Business/economics

Report: As China Revs Economy Back Up, Oil Prices Ready for Big Bounce

With mobilization in China normalizing, new Wood Mackenzie analysis expects the country to account for almost 40% of global growth in oil demand this year.

Beijing City Street Traffic Jam With Cars and Grey Sky
Morning rush hour in Beijing.
Source: Getty Images.

China’s economy is poised for a big post-lockdown era rebound which will drag up oil and gas prices according to a leading energy research firm.

In a new report that calls oil “a big winner,” Wood Mackenzie said its base-case scenario for China’s GDP growth is 5.5% in 2023 and 5.1% in 2024. The growth will be driven in large part by Chinese who are returning to the roads and air after nearly 3 years of strict COVID-19 pandemic lockdowns and travel restrictions.

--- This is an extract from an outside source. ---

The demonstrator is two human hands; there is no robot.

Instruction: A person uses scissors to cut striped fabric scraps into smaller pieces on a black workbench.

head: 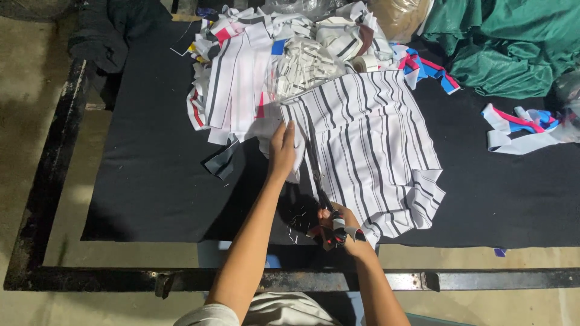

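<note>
the scissors (317, 175) lie with their long axis running almost straight away from the person, blades pointing up the table (151, 169) and leaning a little to the left, the handles nearest the body. the right hand (338, 226) is wrapped round those handles at the near edge of the cloth, fingers curled shut through the loops; the handles look bound in red and white strips, though it is too dark there to be sure. the blades are thin, dark metal, lying along the left edge of the striped fabric (368, 145).

that fabric is a limp white sheet with thin black lines in pairs, roughly square, its stripes running near the same way as the blades, its lower right corner folded and rumpled. the left hand (283, 151) lies flat on its upper left corner, fingers pressed together and pointing away, pinning the cloth just beside the blades.

the table is covered in a matt black felt-like sheet inside a rusty dark metal frame. behind the sheet sits a heap of cut strips (272, 54), white with black, red and blue. a shiny green cloth (501, 42) is bunched at the far right corner.
</note>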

WoodMac expects the ramp-up in Chinese consumption beginning this month will lead a global resurgence in oil demand, accounting for 1 million B/D of the 2.6 million B/D rise expected this year.

That will be enough to see oil prices rise with Brent averaging $89.40/bbl this year, or about $10 above where prices have hovered for the past week.

But if the government pushes harder, WoodMac’s high-growth scenario projects Chinese demand to rise by as much as 1.4 million B/D which might add $3.00 to $5.00/bbl over the base-case oil price.

WoodMac also sees a tight global gas market going forward with prices ranging from $15 to $20/MMbtu. Chinese demand for gas and LNG “hit the rocks in 2022” according to the firm as consumption dropped 2% and LNG orders dropped 20%. The drops were linked to increased domestic output and quicker-than-expected deliveries of Russian gas via pipeline.

While it is not ruling out an unexpected uptick in Chinese demand for LNG, which would lead to higher prices, WoodMac said any rise in demand “is unlikely to lead to a repeat of the chaos seen in 2022.”